PROBLEM TO SOLVE. Repeat every line that appears below, with nothing altered.

DATA.
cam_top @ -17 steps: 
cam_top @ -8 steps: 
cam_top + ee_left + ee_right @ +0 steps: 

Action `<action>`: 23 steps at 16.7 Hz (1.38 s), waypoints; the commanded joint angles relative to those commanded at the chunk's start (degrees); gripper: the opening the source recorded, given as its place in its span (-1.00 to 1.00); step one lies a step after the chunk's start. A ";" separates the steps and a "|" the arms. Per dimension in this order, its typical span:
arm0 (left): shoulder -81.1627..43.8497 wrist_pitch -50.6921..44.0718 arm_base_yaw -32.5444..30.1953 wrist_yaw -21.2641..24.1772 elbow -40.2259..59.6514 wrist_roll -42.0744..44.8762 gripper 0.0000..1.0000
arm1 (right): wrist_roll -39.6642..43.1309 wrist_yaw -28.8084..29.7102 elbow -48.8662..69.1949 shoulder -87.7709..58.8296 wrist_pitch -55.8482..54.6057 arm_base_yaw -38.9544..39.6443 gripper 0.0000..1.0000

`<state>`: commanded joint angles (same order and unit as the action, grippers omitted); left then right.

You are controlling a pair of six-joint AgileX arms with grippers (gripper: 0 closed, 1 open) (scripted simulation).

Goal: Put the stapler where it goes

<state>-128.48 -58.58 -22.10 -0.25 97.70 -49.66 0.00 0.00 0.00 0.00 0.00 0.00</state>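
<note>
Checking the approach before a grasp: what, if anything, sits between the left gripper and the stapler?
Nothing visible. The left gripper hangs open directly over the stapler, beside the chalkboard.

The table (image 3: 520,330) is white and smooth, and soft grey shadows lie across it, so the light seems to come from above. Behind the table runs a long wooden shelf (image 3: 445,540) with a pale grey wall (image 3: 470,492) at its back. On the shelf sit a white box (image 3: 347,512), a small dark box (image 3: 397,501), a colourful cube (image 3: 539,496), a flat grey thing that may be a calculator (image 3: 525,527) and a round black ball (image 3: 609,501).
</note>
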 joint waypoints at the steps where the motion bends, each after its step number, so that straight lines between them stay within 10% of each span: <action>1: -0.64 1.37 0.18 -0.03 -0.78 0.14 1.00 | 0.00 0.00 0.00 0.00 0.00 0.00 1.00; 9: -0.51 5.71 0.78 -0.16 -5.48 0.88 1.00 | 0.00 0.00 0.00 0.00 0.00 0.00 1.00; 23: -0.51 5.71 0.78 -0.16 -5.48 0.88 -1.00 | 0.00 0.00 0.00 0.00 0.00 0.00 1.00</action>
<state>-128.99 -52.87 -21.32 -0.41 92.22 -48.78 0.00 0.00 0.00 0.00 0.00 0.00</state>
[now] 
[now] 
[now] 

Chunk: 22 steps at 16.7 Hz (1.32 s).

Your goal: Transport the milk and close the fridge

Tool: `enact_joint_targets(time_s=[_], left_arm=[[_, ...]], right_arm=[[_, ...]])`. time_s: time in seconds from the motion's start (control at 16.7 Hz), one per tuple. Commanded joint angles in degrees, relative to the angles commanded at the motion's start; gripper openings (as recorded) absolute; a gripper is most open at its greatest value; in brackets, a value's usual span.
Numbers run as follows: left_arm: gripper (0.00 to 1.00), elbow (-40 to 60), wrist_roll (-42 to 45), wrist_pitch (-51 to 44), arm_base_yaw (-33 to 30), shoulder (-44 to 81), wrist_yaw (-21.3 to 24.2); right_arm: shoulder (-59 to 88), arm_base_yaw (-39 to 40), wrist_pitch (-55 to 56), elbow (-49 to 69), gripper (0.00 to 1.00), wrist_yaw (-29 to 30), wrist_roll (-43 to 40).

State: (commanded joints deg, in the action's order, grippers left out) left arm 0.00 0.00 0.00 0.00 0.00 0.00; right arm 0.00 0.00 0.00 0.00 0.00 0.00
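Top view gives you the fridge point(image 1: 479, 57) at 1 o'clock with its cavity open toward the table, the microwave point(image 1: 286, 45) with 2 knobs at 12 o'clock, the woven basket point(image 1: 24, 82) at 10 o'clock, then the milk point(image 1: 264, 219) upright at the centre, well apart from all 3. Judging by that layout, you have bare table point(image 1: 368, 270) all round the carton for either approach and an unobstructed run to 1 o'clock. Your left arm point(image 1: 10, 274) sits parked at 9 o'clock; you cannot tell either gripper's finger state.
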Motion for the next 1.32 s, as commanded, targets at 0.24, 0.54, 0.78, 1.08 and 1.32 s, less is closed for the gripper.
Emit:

RESULT FOR THIS EXERCISE.
cam_top @ -17 steps: 
cam_top @ -8 steps: 
cam_top + ee_left + ee_right @ +0 steps: 

Action `<action>`: 23 steps at 16.7 Hz (1.38 s), waypoints; the commanded joint angles relative to those commanded at the chunk's start (degrees); gripper: the opening the source recorded, given as its place in its span (-1.00 to 1.00); step one lies a step after the chunk's start. A ";" separates the steps and a "|" the arms. Per dimension in this order, its typical span:
arm0 (left): shoulder -81.1627..43.8497 wrist_pitch -50.6921..44.0718 arm_base_yaw -32.5444..30.1953 wrist_yaw -21.2641..24.1772 elbow -40.2259..59.6514 wrist_roll -42.0744..44.8762 gripper 0.0000..1.0000
arm1 (right): wrist_roll -39.6642..43.1309 wrist_yaw -28.8084..29.7102 elbow -48.8662..69.1949 shoulder -87.7709..58.8296 wrist_pitch -55.8482..54.6057 arm_base_yaw -38.9544..39.6443 gripper 0.0000..1.0000

`<state>`: commanded joint angles (same order and unit as the action, grippers omitted); left then right.

You are controlling a pair of six-joint AgileX arms with grippers (gripper: 0 closed, 1 open) (scripted simulation).

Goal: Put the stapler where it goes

<state>-128.48 -58.58 -22.10 -0.25 97.70 -49.66 0.00 0.00 0.00 0.00 0.00 0.00</state>
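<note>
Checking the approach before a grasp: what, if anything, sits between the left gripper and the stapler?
Nothing visible. The left gripper hangs open directly over the stapler, beside the chalkboard.

The table (image 3: 520,330) is white and smooth, and soft grey shadows lie across it, so the light seems to come from above. Behind the table runs a long wooden shelf (image 3: 445,540) with a pale grey wall (image 3: 470,492) at its back. On the shelf sit a white box (image 3: 347,512), a small dark box (image 3: 397,501), a colourful cube (image 3: 539,496), a flat grey thing that may be a calculator (image 3: 525,527) and a round black ball (image 3: 609,501).
</note>
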 joint waypoints at the steps where the motion bends, each after its step number, so that straight lines between them stay within 10% of each span: <action>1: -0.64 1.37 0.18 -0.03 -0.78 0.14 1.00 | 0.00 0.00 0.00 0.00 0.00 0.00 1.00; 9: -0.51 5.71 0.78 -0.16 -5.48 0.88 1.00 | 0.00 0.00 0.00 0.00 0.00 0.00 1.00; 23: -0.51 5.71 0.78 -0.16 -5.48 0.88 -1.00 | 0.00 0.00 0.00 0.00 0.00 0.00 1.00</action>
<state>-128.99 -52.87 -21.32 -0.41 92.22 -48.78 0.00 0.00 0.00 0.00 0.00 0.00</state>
[now] 
[now] 
[now] 

Chunk: 22 steps at 16.7 Hz (1.32 s).

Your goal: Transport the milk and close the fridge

Tool: `enact_joint_targets(time_s=[_], left_arm=[[_, ...]], right_arm=[[_, ...]])`. time_s: time in seconds from the motion's start (control at 16.7 Hz), one per tuple. Commanded joint angles in degrees, relative to the angles commanded at the motion's start; gripper openings (as recorded) absolute; a gripper is most open at its greatest value; in brackets, a value's usual span.
Numbers run as follows: left_arm: gripper (0.00 to 1.00), elbow (-40 to 60), wrist_roll (-42 to 45), wrist_pitch (-51 to 44), arm_base_yaw (-33 to 30), shoulder (-44 to 81), wrist_yaw (-21.3 to 24.2); right_arm: shoulder (-59 to 88), arm_base_yaw (-39 to 40), wrist_pitch (-55 to 56), elbow (-49 to 69), gripper (0.00 to 1.00), wrist_yaw (-29 to 30), wrist_roll (-43 to 40).

State: (commanded joints deg, in the action's order, grippers left out) left arm 0.00 0.00 0.00 0.00 0.00 0.00; right arm 0.00 0.00 0.00 0.00 0.00 0.00
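Top view gives you the fridge point(image 1: 479, 57) at 1 o'clock with its cavity open toward the table, the microwave point(image 1: 286, 45) with 2 knobs at 12 o'clock, the woven basket point(image 1: 24, 82) at 10 o'clock, then the milk point(image 1: 264, 219) upright at the centre, well apart from all 3. Judging by that layout, you have bare table point(image 1: 368, 270) all round the carton for either approach and an unobstructed run to 1 o'clock. Your left arm point(image 1: 10, 274) sits parked at 9 o'clock; you cannot tell either gripper's finger state.
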Motion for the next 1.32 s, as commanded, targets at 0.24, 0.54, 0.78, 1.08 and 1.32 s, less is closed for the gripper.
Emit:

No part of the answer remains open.